The problem: Everything below from the line with "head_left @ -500" through the line with "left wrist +" must be retyped exactly, except the pictures.

══════════════════════════════

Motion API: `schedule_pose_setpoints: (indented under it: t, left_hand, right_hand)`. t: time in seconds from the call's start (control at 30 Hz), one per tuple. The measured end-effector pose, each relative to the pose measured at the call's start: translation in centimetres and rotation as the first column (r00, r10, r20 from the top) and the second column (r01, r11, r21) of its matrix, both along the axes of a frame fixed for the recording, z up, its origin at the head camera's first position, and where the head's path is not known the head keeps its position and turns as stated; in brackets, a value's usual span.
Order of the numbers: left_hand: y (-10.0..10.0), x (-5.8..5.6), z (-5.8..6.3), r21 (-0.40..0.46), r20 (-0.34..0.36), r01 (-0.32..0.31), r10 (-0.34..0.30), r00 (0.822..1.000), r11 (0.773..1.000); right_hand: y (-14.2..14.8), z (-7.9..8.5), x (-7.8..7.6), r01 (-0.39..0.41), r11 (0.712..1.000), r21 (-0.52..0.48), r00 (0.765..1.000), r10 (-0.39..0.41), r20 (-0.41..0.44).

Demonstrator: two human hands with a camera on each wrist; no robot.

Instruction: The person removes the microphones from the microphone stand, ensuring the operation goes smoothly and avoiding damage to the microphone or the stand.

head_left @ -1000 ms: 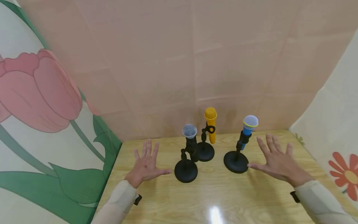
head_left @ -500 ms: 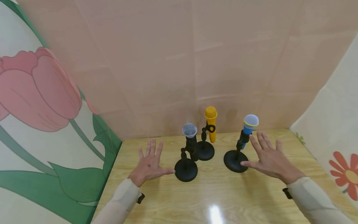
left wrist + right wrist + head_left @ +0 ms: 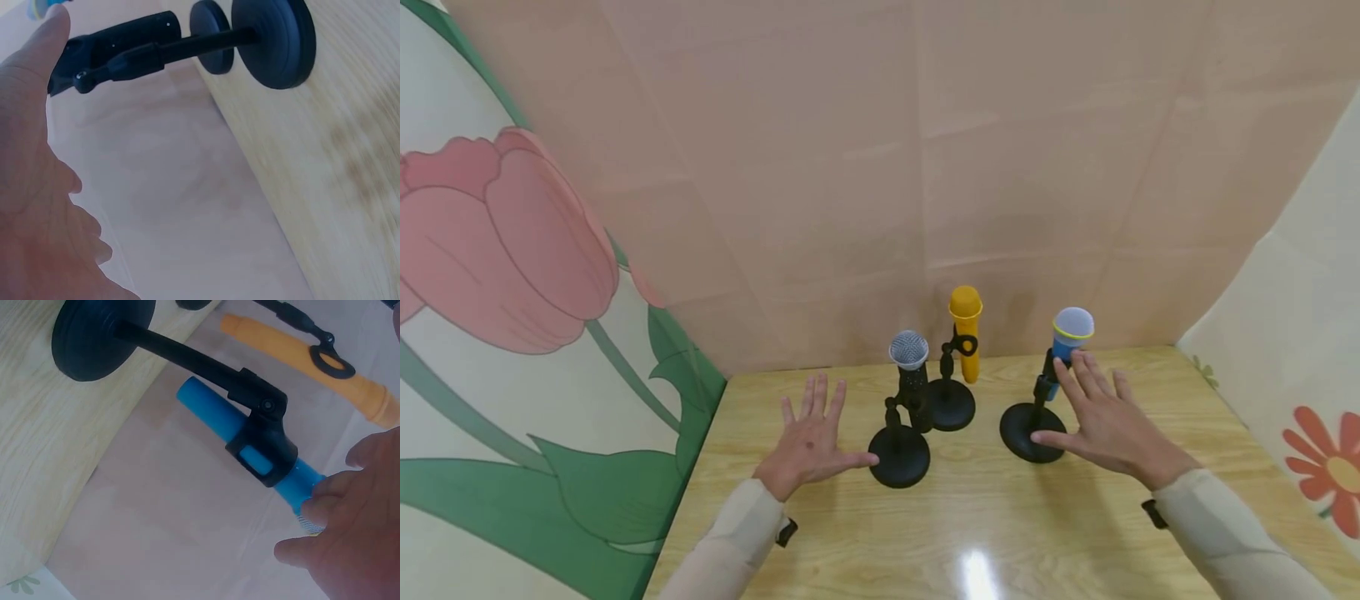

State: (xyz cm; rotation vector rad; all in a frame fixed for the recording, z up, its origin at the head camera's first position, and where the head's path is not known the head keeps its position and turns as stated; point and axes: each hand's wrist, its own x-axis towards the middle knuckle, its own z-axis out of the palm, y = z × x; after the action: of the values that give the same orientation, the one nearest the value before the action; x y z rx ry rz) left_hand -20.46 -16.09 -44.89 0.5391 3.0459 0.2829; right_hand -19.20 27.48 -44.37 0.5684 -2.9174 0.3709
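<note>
Three microphones stand in black desk stands on the table. My left hand, fingers spread, hovers left of the black microphone with a silver mesh head; its thumb tip overlaps that stand's round base in the head view. On the right, my right hand is spread just in front of the blue microphone, which has a pale head and a yellow ring. Its fingers overlap the blue body in the right wrist view. The clip of the stand grips that microphone. Neither hand holds anything.
Behind the black microphone, a yellow microphone sits in its stand's ring clip. A pinkish backdrop rises at the rear edge of the wooden table. Printed flower panels flank it left and right.
My right hand has moved left and a little forward until its fingers overlap the blue microphone's stand. My left hand has shifted right toward the black microphone's base. The microphones have stayed put.
</note>
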Motion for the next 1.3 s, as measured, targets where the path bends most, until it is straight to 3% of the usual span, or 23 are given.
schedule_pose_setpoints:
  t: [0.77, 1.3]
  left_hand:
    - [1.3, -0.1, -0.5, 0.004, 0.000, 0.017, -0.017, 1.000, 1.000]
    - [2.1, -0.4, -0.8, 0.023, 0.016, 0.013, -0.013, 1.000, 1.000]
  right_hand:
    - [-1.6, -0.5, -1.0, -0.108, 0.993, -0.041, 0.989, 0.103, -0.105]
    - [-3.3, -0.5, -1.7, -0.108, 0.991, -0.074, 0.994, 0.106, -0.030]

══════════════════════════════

Response below:
head_left @ -500 ms: 
left wrist + right wrist + head_left @ +0 ms: 

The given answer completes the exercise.